Part of the answer re. some engines better withstanding greater boost than some others is the engine's compression ratio.
Eg. Mikulin engines were with ever smaller CR for each new model in the ww2 - started at 7:1 with AM35A, 6.8:1 for AM-38, 6:1 for AM-38F, ending at 5.5:1 for the AM-42. The last one was using 2 ata of boost on the Soviet 96 oct fuel, no water injection, no intercooler.


----------



## Shortround6 (Oct 10, 2017)

True but I was also thinking of the Sabre with maxed out, even post war, at about 65in ( Sabre VII) and the Hercules and Centaurus engines which seemed to max out the mid to upper 50s even 7-10 years after the war ended. None of the Wright engines ever seemed to go past 60 in either. (1525hp R-1820 excepted?)


----------



## pbehn (Oct 10, 2017)

Shortround6 said:


> True but I was also thinking of the Sabre with maxed out, even post war, at about 65in ( Sabre VII) and the Hercules and Centaurus engines which seemed to max out the mid to upper 50s even 7-10 years after the war ended. None of the Wright engines ever seemed to go past 60 in either. (1525hp R-1820 excepted?)


Just a question, can you directly compare compression ratios/boost levels of sleeve valve and poppet valve engines with the scavenging and combustion chamber shape being so different.


----------



## tomo pauk (Oct 10, 2017)

Shortround6 said:


> True but I was also thinking of the Sabre with maxed out, even post war, at about 65in ( Sabre VII)
> ...



Compression ratio 7:1. So IMO it would've been very unlikely that it was able to withstand boost pressures of what Merlin & Griffon were doing, with CR of 6:1 for both. 
We can recall than one of considered options for the Allison V-1710 'G' series was reduction of the CR from 6.65:1 down to 6:1 in order to increase the boost.


----------



## pbehn (Oct 10, 2017)

Shortround6 said:


> I agree with your points however to elaborate on the fuel issue
> The production of high performance number fuel required both good feed stocks and large quantities of special compounds. You can't just add more lead to mediocre feed stock.
> The US and British changed the allowable blends of 100/130 several times in order to stretch production of the 100/130 using lower quality feed stocks. Sometimes extra refinery procedures could help out.
> 
> ...


A great illustration of what total war means. I doubt if many would see any connection between professors of chemistry and their technicians beavering away in labs ith their knights of the sky in fighters and bombers. Some may even have considered them draft dodgers and shirkers.

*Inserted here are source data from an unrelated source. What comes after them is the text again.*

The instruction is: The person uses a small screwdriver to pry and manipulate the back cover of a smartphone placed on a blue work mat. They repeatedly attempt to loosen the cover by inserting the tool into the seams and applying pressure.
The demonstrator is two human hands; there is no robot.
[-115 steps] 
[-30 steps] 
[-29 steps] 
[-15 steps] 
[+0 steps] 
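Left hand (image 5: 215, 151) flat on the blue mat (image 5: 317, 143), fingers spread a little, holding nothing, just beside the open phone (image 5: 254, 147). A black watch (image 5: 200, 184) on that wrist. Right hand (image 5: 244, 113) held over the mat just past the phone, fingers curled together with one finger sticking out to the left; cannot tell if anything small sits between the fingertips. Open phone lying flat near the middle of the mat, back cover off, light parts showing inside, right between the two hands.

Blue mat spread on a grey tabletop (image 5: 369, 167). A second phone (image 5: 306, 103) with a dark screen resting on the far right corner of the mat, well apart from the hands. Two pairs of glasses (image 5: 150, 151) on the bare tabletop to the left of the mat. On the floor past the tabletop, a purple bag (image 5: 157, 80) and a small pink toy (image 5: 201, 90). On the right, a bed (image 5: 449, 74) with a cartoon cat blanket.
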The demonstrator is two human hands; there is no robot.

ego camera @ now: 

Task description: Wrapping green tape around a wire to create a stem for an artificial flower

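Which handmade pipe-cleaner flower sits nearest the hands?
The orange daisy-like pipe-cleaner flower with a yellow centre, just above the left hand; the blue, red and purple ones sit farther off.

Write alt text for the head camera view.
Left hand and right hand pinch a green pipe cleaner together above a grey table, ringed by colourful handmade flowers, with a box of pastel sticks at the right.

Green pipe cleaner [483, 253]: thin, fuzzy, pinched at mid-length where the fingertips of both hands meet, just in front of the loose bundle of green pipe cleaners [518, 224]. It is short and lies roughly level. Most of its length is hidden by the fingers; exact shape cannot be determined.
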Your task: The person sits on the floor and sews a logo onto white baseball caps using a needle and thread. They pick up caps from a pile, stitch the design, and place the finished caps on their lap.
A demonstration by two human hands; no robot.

One thing Packard did bring to the Merlin was the use of Indium coated bearings. Wikipediaa says "In 1924, indium was found to have a valued property of stabilizing non-ferrous metals, and that became the first significant use for the element.[59] The first large-scale application for indium was coating bearings in high-performance aircraft engines during World War II, to protect against damage and corrosion; this is no longer a major use of the element.[" Imagine the thousands of man hours needed to find how to coat the bearing and which thickness coating to use before going through long term reliability tests on Merlins before use, all for a minor improvement on one small part of an engine.

Reactions: Like Like:
1 | Like List reactions


----------



## fastmongrel (Oct 10, 2017)

rodg said:


> That , and two of the smaller lorries used by the military used the Meteor engine



The Antar used the Meteorite which was a V8 version of the Meteor. They still had a few Antar MkIs when I was in the mob and they made a lovely sound but drank petrol like an Irishman in a brewery. iirc 3 miles to the gallon at 20mph was about the best fuel consumption possible.


----------



## Shortround6 (Oct 10, 2017)

pbehn said:


> Just a question, can you directly compare compression ratios/boost levels of sleeve valve and poppet valve engines with the scavenging and combustion chamber shape being so different.




Maybe not but if power is in proportion to the amount of fuel/air burned (some engines used extra fuel as an internal coolant) then power has a pretty close relationship with the amount air flowing through the engine. 

rpm times the size of the cylinders times the weight of air (and fuel) per cylinder filling per unit of time. higher pressure means a higher weight of air/fuel per cylinder filling (intake/power stroke)


Yes higher compression gets more power from the same amount of fuel burned but the difference in power is much smaller than increasing the amount of fuel and air burned. 
Maybe the sleeve valve does allow for better cylinder filling but filling the cylinder when you have 24-40lbs of pressure in the intake manifold/intake ports is a lot different than when the descending piston is trying to suck air from a manifold with less than 15lbs pressure (normal pressure at sea level) like a non-supercharged engine. 

The real difference for high power using large amounts of boost may have been cooling problems with the sleeve valve system. 
In a normal cylinder the heat path is through the cylinder walls (one piece) and either into the coolant for a wet sleeve liquid cooled engine or into the fins on an air cooled engine. With the sleeve valve the heat has to go through the sleeve, through the oil film between the sleeve and jacket (either water cooled or aircooled. 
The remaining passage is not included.